Lucia Busso intervista Maria Cecilia Berioli

Maria Cecilia Berioli è primo violoncello dell’ensemble “I solisti di Perugia” e membro fondatore e violoncellista di UmbriAEnsamble. Dopo un percorso invidiabile di studi di perfezionamento tra Perugia, l’Accademia Musicale Pescarese e l’Accademia Nazionale di Santa Cecilia e una laurea con lode in Filosofia all’Università di Perugia ha suonato in svariate orchestre italiane, vincendo diversi prestigiosi premi tra anni Novanta e inizio Duemila. Dal 1995 al 2000 ha collaborato con l’Orchestra Sinfonica Nazionale della RAI di Torino. La sua attività di solista e in formazioni concertistiche che l’ha portata in tournée in tutto il mondo è stata coronata, nell’estate 2007, dall’invito a suonare in Quintetto con l’Imperatrice del Giappone al pianoforte.

 

C'è un (o più) pezzo musicale che ti ricorda un'opera letteraria specifica? Se sì, perché?
Comincio subito con il mettere le "mani avanti". Sinceramente, credo troppo nei parallelismi tra poesia e musica. Ciò premesso, vorrei dire che i parallelismi esistono, certamente, ma credo siano molteplici e multiformi, a ben vedere. Un'opera letteraria può "ricordarne" una musicale, ad esempio, grazie al vissuto, all'esperienza individuale di chi formula il parallelismo; oppure può anche essere che per ragioni storico-culturali, una comune radice possa avvicinare due forme d'arte autonome. Oppure, ancora, una suggestione originale e imprevista può portare a leggere in un'opera aspetti magari prima ignorati: e questo può avvenire anche grazie alla "presenza" concomitante di un altro linguaggio. Rispondendo alla domanda dopo queste premesse, direi le Metamorfosi di Strauss e Le Confessioni di Agostino di Ippona. Non c’è una ragione storica, stilistica o culturale. Direi forse che le affinità che riscontro sono legate alla "densità" del flusso narrativo, musicale e letterario.
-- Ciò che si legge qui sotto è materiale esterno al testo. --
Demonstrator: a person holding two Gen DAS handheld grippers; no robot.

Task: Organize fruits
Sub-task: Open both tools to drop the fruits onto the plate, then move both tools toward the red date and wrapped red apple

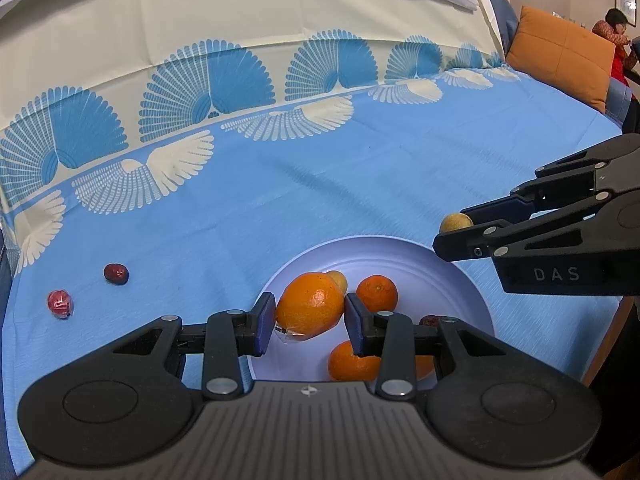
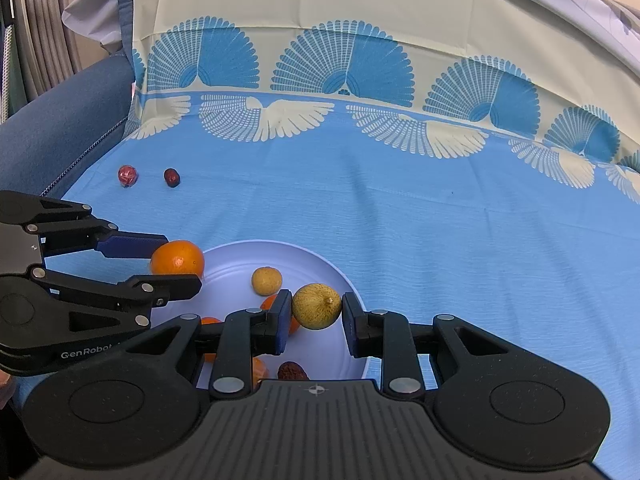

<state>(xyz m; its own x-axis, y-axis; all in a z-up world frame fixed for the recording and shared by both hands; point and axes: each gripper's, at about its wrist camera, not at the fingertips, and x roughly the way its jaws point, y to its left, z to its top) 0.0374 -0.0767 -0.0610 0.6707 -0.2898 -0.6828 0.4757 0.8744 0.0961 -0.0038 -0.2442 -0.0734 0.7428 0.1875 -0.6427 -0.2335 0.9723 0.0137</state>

Il linguaggio della musica è eminentemente emotivo, mentre la filosofia e la letteratura richiamano la parte intellettualistica dell'uomo. Sei d'accordo, o credi che la distinzione non sia così netta?
Non sono d'accordo, no. La distinzione così netta è figlia viziata di un'estetica romantica tanto appetitosa quanto superficiale. Sfido chiunque a definire "emotiva" una qualunque Sinfonia di Beethoven, un qualunque brano dell' Arte della Fuga di Bach, un poema sinfonico di un qualunque compositore di una Scuola Nazionale...ma anche "solo" un'opera di Verdi, di Donizetti, di Puccini o altri. Si tratta di svettanti e raffinatissime architetture, dove l'emotività è una linfa che scorre in solidissime e sapienti arterie. Quanto alla soddisfazione data da molta letteratura per la parte intellettualistica dell'uomo....consentitemi qualche dubbio!

Qual è l'opera letteraria più musicale che conosci? E il brano musicale più letterario?
Le canzoni di Sanremo. Per entrambe le domande.

Che libro hai sempre sul comodino?
La Bibbia. Perché dentro c'è tutto. Ma sull'altro comodino ho la Divina Commedia. Perché dentro c'è tutto.

Che differenza c'è, per te, a livello emozionale, nel leggere un libro e nell'ascoltare musica?
Sono in difetto...non riesco ad ascoltare musica troppo a lungo, mi viene la smania di suonare. Invece posso continuare a leggere per ore. Anzi, non sopporto di dover interrompere il flusso di una lettura.

Qual è il libro che vorresti aver scritto?
La Bibbia, in particolare il libro dei Salmi. Se posso disporre di un'altra possibilità, la Divina Commedia... Ma anche molte, moltissime poesie del Novecento.